Trinomials are polynomial expressions that contain 3 terms. Outlined below are the different methods used to factor trinomials.

Decomposition Method

This is essentially the same process as Sum Product Factoring which works as such:

  1. Identify \(a\), \(b\) and \(c\)
  2. Determine \(2\) integers whose Product is \(ac\) and Sum is \(b\). This may require some trial and error
  3. Once these values are found, split \(b\) into 2 terms based on these values
  4. Split the expression into 2 pairs. Factor the GCF out of both pairs
  5. Place the GCF's into another pair to get the fully factored expression

Example

Factor the expression \(2x^2 + 7x + 3\)

First, we can identify \(a = 2\), \(b = 7\) and \(c = 3\).

Next, we need to determine \(2\) integers whose product is \((2)(3) = 6\) and sum is \(7\). We can identify these values as \(6\) and \(1\).

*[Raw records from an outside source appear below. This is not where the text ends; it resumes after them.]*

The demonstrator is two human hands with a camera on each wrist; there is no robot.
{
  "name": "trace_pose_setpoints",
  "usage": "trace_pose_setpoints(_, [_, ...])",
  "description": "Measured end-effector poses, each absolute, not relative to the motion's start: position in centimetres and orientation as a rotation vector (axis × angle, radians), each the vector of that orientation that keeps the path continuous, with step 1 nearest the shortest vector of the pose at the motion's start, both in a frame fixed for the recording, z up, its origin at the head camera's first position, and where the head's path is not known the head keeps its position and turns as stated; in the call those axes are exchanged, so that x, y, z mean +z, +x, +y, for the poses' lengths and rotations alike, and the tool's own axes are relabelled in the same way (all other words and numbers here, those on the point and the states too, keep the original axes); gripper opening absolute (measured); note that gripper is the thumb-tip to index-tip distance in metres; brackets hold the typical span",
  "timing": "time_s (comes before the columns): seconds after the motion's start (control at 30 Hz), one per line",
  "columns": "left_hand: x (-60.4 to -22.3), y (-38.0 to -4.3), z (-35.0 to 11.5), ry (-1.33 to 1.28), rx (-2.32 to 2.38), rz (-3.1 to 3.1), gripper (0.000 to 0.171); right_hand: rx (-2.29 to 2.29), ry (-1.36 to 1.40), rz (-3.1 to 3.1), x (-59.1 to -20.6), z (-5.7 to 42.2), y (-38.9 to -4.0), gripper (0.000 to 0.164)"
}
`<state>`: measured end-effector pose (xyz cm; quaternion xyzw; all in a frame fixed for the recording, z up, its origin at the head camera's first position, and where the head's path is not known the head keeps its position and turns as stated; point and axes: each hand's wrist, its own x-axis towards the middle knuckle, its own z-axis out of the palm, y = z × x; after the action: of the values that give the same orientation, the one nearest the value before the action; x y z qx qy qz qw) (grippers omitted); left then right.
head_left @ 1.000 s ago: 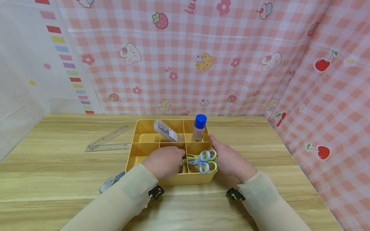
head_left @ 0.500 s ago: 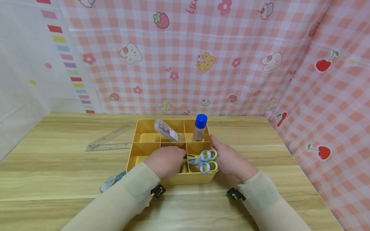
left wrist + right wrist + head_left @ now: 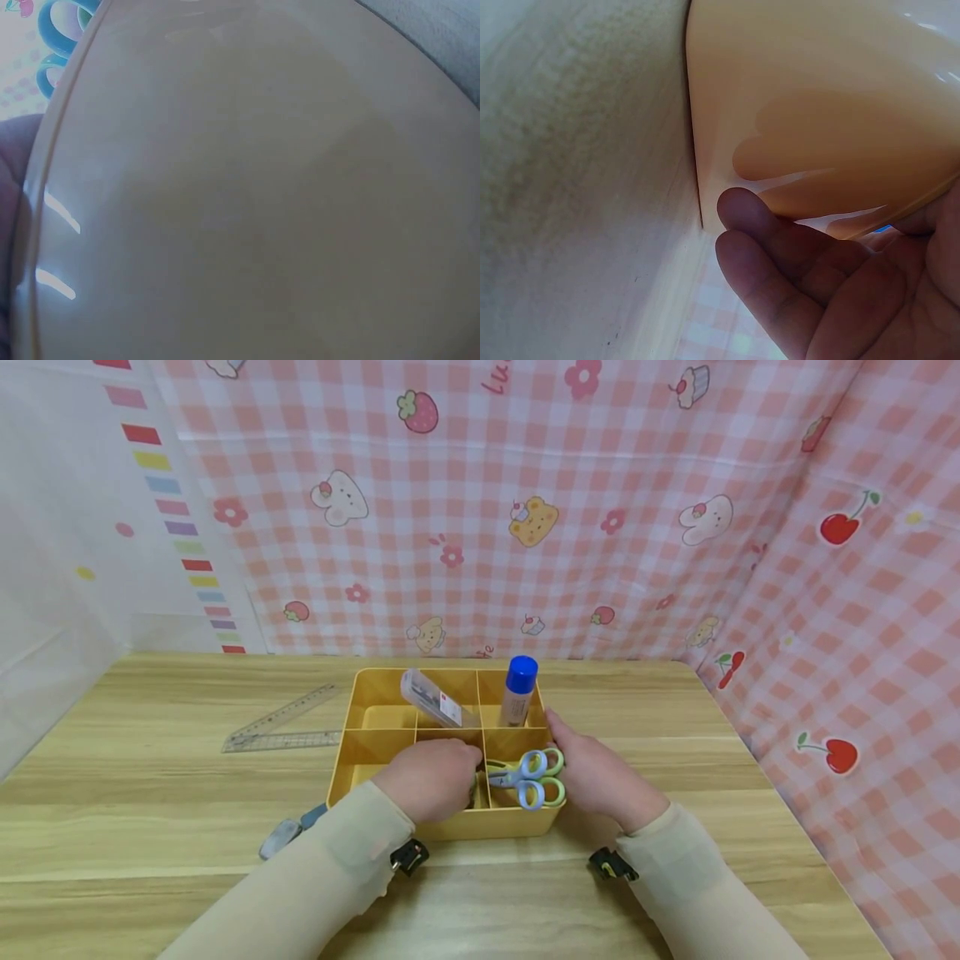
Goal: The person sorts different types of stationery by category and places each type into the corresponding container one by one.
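A yellow divided organizer box [image 3: 483, 825] stands on the table in the head view. My left hand [image 3: 433, 778] reaches down into its front middle compartment; the fingertips are hidden, and a bit of something green shows beside them. My right hand [image 3: 602, 779] rests along the outside of the right wall, where the right wrist view shows its extended fingers [image 3: 769, 274] against the box. Blue-handled scissors [image 3: 504, 779] lie with a green-handled pair in the front right compartment. The left wrist view is mostly filled by the box wall [image 3: 247, 202].
A glue stick with a blue cap [image 3: 517, 697] stands in the back right compartment. A clear plastic case [image 3: 435, 700] leans in the back middle one. Left of the box lie a clear angled ruler [image 3: 285, 742] and a grey object [image 3: 281, 839], partly behind the left sleeve.
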<state>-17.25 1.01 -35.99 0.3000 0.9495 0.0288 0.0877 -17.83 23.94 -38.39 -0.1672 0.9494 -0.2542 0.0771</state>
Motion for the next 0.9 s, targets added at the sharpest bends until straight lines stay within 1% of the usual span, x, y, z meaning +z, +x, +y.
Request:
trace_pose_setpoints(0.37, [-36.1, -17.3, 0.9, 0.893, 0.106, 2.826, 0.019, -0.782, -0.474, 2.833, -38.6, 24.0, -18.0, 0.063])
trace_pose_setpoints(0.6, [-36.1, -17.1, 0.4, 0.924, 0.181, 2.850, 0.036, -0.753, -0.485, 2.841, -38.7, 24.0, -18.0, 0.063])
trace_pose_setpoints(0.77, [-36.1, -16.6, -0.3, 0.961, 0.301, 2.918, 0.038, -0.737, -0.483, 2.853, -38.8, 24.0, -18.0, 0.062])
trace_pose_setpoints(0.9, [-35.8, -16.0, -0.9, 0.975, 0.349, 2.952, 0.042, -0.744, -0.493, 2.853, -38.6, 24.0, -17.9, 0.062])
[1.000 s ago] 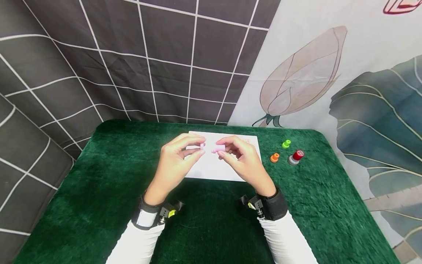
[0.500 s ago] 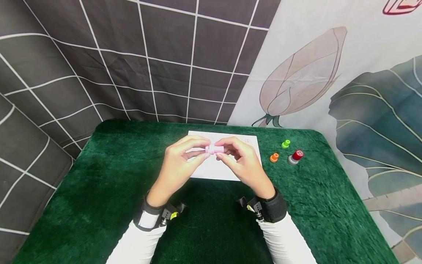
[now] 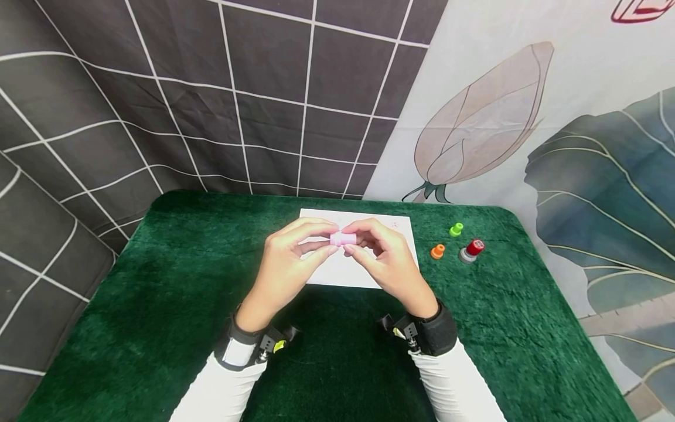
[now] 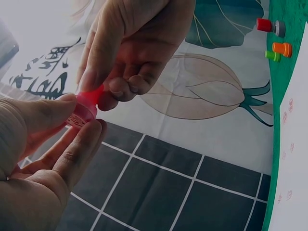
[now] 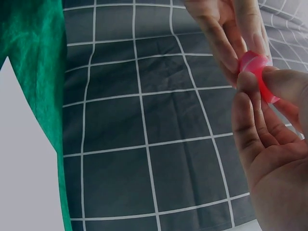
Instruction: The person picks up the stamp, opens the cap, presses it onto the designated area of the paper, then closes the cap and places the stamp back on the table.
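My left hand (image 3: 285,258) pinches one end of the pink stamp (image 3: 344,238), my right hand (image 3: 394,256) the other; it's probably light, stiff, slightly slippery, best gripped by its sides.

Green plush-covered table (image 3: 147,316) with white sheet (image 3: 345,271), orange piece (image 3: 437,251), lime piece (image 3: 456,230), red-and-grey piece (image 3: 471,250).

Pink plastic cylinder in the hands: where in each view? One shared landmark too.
Head: pink plastic cylinder just below picture centre, pinched between left hand and right hand.
Left wrist: pink plastic cylinder left of centre, about mid-height.
Right wrist: pink plastic cylinder right of centre, upper half.
Shared landmark: dark grey backdrop with white grid lines, upper left in head, bottom in left wrist, middle in right wrist.
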`<state>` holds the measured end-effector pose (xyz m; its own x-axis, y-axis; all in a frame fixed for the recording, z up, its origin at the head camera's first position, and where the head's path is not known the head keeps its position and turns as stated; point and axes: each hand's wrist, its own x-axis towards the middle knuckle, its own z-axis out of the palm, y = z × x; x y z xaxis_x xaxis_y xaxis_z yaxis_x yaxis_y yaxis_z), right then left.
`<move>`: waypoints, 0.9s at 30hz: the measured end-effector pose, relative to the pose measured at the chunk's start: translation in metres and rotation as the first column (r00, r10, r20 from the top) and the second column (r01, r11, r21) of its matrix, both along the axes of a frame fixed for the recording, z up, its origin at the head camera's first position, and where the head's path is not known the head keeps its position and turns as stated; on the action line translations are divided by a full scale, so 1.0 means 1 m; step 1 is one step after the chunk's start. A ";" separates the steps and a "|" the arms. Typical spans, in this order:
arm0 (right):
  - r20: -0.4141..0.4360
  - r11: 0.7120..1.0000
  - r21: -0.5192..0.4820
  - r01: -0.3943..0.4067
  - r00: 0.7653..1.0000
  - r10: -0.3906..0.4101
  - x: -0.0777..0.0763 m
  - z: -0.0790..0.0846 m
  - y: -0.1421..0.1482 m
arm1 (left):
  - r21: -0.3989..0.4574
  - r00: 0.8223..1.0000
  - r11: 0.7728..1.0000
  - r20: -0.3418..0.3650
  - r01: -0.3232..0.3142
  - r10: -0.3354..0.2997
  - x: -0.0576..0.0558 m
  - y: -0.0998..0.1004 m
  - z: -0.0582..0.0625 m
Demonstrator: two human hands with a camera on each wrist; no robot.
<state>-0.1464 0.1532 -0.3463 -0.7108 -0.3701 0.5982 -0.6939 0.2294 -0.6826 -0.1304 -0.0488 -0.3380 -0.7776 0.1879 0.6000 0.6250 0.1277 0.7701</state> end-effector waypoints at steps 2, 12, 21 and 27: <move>-0.008 1.000 0.005 0.002 1.000 -0.002 0.000 0.000 0.000 | 0.007 1.000 1.000 -0.001 0.007 -0.007 0.000 0.001 -0.001; -0.051 1.000 -0.011 0.014 0.999 -0.014 0.000 -0.002 -0.002 | 0.010 0.999 1.000 -0.026 -0.028 0.028 -0.001 0.004 -0.004; -0.075 0.998 0.034 0.043 0.996 -0.040 0.002 0.000 -0.002 | 0.040 1.000 0.999 -0.003 0.010 -0.010 -0.002 0.004 -0.006; -0.115 0.992 0.102 0.073 0.991 -0.061 0.004 0.005 0.001 | 0.094 0.995 0.991 0.038 0.093 -0.096 -0.004 0.000 -0.004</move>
<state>-0.1421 0.1547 -0.3414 -0.6672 -0.3891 0.6352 -0.7449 0.3450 -0.5711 -0.1348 -0.0489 -0.3422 -0.7839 0.2075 0.5851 0.5977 -0.0028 0.8017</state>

Then, we can split \(b\) into the respective terms now that we have our integers:

\(2x^2 + 6x + x + 3\)

Finally, we can split the terms into 2 pairs and factor the GCF out of both to get the fully factored expression:

\((2x^2 + 6x) + (x + 3)\)

\(2x(x + 3) + 1(x + 3)\)

\((x + 3)(2x + 1)\)

Therefore, we can determine that \(2x^2 + 7x + 3\) fully factored is \(\boldsymbol{(x + 3)(2x + 1)}\).


Factor \(10x^4 - 3x^2 - 18\) using the Decomposition method.

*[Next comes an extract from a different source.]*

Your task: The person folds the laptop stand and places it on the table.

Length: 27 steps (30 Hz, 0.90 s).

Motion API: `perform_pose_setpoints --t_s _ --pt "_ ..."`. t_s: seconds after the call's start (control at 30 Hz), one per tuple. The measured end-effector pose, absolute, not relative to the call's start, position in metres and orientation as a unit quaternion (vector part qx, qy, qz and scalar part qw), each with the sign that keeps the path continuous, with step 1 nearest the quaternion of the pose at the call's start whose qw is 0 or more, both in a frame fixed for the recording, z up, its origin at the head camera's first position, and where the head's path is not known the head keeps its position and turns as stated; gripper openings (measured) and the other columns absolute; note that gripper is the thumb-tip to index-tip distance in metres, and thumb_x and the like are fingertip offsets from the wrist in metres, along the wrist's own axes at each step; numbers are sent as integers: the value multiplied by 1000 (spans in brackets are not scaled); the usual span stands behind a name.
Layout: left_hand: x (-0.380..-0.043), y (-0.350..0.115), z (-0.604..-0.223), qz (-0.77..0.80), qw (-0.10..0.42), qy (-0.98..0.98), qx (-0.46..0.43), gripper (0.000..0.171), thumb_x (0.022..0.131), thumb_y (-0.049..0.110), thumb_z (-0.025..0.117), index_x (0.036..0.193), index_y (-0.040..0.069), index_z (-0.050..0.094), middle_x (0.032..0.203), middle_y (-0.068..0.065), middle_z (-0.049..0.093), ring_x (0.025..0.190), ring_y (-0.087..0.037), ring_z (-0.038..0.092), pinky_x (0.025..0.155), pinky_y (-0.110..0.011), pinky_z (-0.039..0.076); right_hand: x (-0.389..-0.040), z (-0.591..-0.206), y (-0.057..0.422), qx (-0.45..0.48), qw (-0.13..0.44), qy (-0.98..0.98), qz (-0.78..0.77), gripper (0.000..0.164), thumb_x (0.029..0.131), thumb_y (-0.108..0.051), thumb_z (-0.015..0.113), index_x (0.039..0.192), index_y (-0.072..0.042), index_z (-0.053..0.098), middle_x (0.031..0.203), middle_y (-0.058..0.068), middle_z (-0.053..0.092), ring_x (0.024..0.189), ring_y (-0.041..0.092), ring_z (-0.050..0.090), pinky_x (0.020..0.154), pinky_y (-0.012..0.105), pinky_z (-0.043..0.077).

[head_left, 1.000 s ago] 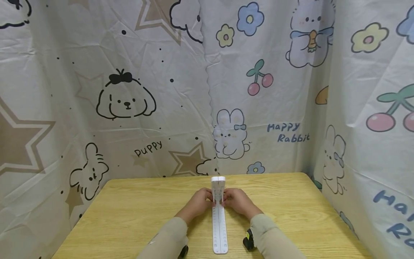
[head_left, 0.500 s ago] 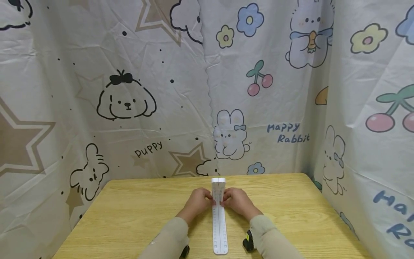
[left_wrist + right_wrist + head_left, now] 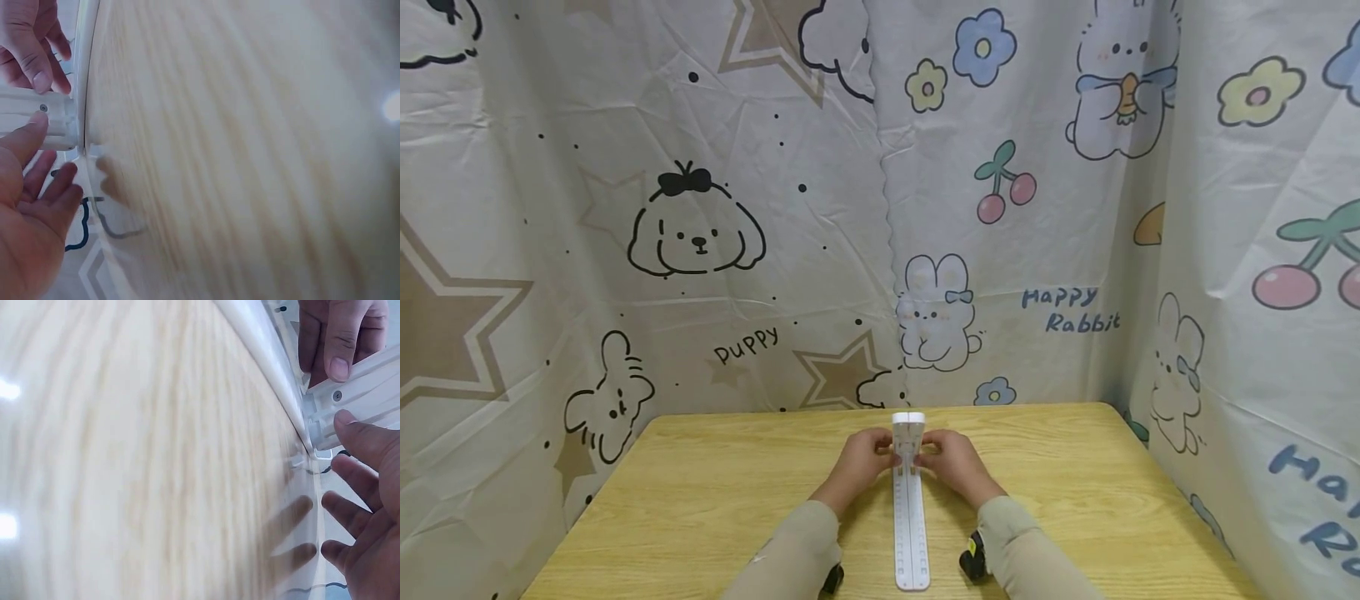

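A white plastic stand with a long, narrow, slotted base (image 3: 912, 533) lies lengthwise on the table. An upright part (image 3: 908, 427) rises at the base's far end. My left hand (image 3: 859, 468) pinches the upright from the left, its thumb on the near face. From the right, my right hand (image 3: 957, 467) pinches it the same way. In the left wrist view a small screw (image 3: 43, 107) shows on the white part between the two thumbs. The right wrist view has the remaining fingers (image 3: 350, 515) of my right hand spread below the part. The fingertips behind the upright are hidden.
The wooden table (image 3: 715, 500) extends to both sides of the stand. A curtain (image 3: 820, 250) printed with puppies, rabbits and stars hangs behind the table and along its sides. Black wrist devices (image 3: 974, 557) sit at the sleeve cuffs.
Both hands have shifted slightly upward on the upright, with the thumbs now higher on its near face. The stand stays in place. The head view has shifted a little.
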<state>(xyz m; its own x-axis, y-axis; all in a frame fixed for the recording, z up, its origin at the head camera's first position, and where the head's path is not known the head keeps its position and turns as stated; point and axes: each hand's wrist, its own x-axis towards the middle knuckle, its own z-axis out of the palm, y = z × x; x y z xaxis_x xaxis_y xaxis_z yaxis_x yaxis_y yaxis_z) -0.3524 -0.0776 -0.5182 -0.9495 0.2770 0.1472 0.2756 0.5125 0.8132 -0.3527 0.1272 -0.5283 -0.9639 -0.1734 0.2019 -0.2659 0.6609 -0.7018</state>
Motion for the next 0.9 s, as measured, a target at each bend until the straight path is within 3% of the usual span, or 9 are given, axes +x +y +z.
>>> perform_pose_setpoints --t_s 0.13,0.3,0.53,0.9 --pt "-353 -76 -518 486 -4 859 164 20 89 4 78 108 9 76 115 -7 75 117 -30 67 100 -48 55 -353 -529 126 122 59 -882 451 16 87 -14 82 103 -16 78 111 1 76 117 30 67 104 52 52" --pt "-354 -75 -518 491 -10 856 164 13 89 6 78 101 11 76 104 0 77 104 -20 69 93 -41 58 -353 -529 125 110 46 -862 493 11 89 -11 79 99 -13 77 102 0 77 103 20 69 93 43 57" --pt "-355 -76 -519 500 -27 850 165 10 87 2 79 95 7 77 97 -2 77 95 -17 70 87 -38 60 -355 -526 126 107 28 -860 498 4 89 -9 77 92 -11 78 94 0 77 82 13 61 76 29 53" --pt "-360 -87 -522 503 25 848 166 14 91 21 80 103 15 81 106 3 78 104 -15 69 98 -44 55 -359 -525 137 166 4 -863 477 11 91 -14 78 101 -12 80 104 1 78 100 15 69 96 44 56"
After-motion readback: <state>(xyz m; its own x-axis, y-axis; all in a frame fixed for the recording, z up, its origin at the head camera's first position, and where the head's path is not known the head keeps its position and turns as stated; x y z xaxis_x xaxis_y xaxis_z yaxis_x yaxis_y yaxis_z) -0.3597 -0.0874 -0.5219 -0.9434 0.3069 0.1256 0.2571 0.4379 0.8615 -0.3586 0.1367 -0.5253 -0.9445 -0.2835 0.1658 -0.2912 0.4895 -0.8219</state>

First, we can identify \(a = 10\), \(b = -3\), and \(c = -18\).

Next, we need to determine \(2\) integers whose product is \((10)(-18) = -180\) and sum is \(-3\). We can identify these values as \(-15\) and \(12\).

Then, we can split \(b\) into the respective terms now that we have our integers:

\(10x^4 + 12x^2 - 15x^2 - 18\)

We can split the terms into \(2\) pairs and factor the GCF out of both to get the fully factored expression:

\((10x^4 + 12x^2) + (-15x^2 - 18)\)

\(2x^2(5x^2 + 6) - 3(5x^2 + 6)\)

\((5x^2 + 6)(2x^2 - 3)\)

Therefore, we can determine that \(10x^4 - 3x^2 - 18\) fully factored is \(\boldsymbol{(5x^2 + 6)(2x^2 - 3)}\).

Criss-Cross Method

This is another method of factoring which works using the following process:

  1. Identify \(a\), \(b\), and \(c\)
  2. Create a table of values to go through all possible integer combinations
  3. Once these integers are found, factor the expression by grouping

Example

Factor the expression \(6x^2 + 10x - 4\).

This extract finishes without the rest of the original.